According to the latest Allen Matkins/UCLA Anderson Forecast Commercial Real Estate Survey, there was a sense that credit conditions would likely remain tight for the near term in Los Angeles and San Diego while higher financing and land costs would keep rental rates lower in Orange County and San Francisco, respectively.
"The Allen Matkins/UCLA Forecast Survey looks forward to market conditions in 2011 and asks the regional panels for their views of changes in supply and market conditions," said Jerry Nickelsburg, economist, UCLA Anderson Forecast and author of the survey results summary, in a statement. "What is interesting about this survey is that by looking beyond the near term it picks up the impact of today’s economic conditions on longer-run market conditions. In the case of San Francisco there appears to be a difference of opinion between the panel’s view and the economic fundamentals from our forecasting models. As this unfolds, some interesting investment opportunities could develop."
Los Angeles
The panel does not believe the Los Angeles market will tighten between today and 2011. The survey results imply an average vacancy rate in Los Angeles at levels lower than experienced in the last 20 years, and rental rates consistent with a stable future evolution of market fundamentals. Today’s market represents a healthy office space market and with new supply expected to come on the market over the next three years at a rate just about equal to the expected increase in demand — the market will remain healthy.
San Diego
The panel was pessimistic last December about San Diego’s office market. In the latest survey, composite index, rental rate index, and vacancy rate index are higher. The panel sees the market tightening out to 2011 with both occupancy rates and rental rates higher.
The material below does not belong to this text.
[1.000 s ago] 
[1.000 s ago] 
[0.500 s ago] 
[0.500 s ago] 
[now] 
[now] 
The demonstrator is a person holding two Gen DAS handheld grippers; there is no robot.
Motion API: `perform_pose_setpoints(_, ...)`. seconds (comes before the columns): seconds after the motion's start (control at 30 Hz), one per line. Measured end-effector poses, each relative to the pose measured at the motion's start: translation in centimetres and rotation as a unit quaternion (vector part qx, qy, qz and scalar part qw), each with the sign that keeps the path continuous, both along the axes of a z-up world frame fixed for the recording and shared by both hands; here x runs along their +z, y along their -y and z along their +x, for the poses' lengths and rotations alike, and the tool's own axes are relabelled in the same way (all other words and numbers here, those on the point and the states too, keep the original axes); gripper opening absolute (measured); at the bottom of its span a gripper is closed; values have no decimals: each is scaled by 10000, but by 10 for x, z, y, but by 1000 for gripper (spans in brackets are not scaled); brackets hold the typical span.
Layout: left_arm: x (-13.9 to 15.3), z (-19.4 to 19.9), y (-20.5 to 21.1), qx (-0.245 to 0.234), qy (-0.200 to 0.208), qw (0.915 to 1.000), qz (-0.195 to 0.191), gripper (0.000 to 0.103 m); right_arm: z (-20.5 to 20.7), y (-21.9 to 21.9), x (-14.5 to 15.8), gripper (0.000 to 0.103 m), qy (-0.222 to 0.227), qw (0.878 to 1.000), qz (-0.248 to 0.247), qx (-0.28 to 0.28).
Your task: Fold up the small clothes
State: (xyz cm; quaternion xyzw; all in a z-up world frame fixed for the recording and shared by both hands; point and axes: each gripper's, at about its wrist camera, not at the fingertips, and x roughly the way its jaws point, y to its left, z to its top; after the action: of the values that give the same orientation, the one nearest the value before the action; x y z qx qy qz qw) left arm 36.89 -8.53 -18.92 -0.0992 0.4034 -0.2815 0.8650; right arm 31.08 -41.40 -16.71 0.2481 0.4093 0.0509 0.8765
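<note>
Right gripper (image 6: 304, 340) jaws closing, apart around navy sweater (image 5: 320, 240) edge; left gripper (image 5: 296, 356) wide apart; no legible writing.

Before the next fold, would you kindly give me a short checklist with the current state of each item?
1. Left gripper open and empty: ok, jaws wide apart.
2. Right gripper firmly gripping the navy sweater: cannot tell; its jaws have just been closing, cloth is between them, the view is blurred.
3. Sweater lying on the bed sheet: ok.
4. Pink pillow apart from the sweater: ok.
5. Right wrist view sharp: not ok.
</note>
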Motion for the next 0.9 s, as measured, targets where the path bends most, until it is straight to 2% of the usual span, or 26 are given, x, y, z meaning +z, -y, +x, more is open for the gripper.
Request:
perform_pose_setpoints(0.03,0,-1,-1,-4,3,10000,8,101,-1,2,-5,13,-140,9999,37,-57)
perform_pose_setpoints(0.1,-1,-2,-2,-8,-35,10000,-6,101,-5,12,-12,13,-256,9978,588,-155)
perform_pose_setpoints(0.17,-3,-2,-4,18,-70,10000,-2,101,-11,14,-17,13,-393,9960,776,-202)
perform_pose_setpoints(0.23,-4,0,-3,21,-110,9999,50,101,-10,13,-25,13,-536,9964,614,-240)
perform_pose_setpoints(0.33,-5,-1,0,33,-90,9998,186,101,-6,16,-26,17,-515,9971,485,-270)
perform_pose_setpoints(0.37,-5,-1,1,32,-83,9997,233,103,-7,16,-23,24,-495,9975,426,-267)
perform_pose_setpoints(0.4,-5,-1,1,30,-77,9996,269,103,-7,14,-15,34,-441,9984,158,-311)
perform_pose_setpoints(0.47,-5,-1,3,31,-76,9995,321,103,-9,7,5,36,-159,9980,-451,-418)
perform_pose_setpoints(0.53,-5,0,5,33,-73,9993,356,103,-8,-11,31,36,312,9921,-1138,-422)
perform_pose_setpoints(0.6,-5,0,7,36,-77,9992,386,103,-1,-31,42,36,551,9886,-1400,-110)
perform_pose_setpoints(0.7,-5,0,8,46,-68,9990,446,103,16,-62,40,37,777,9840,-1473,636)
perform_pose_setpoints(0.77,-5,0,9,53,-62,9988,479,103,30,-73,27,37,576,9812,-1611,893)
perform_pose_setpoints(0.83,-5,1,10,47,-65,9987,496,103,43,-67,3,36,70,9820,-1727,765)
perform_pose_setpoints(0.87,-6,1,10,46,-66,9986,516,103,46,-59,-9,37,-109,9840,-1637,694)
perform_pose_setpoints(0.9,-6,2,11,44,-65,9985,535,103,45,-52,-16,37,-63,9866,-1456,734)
"We see the turnaround as a result of the growth in office using employment," said Nickelsburg. "Although San Diego did not make much progress in the first quarter of 2008 in terms of overall job growth, outside of finance, office space using employment grew in the first quarter 2008 from the first quarter 2007 by 1.5 percent."
Orange County
The survey finds that developers are pessimistic about this market and shows downward pressure on the price of land for office space development signifying a weak market. With higher financing costs and slack demand this is a market where investors will have to choose their projects carefully.
San Francisco
For the first time, the San Francisco office market has been added to the survey. The panel’s analysis of the current San Francisco market is similar to the Orange County market except that land costs are seen to be a more significant factor in the supply equation. The panel forecast that occupancy rates would go up at the same time as real rental rates are going down. This is characteristic of a weak market. But office-using employment has been increasing in recent years and real rental rates and occupancy rates are finally going up again. "What is interesting here is that the recovery from 2001 downturn, if it continues apace, could result in a shortage of office space by 2011 — the opposite result of the panel’s assessment — as a consequence of the pessimism of investors and financiers," said Nickelsburg.
Allen Matkins Leck Gamble Mallory & Natsis LLP, founded in 1977, is a California law firm involved with real estate and construction, and the UCLA Anderson Forecast is one of the most widely watched and often-cited economic outlooks for California and the nation.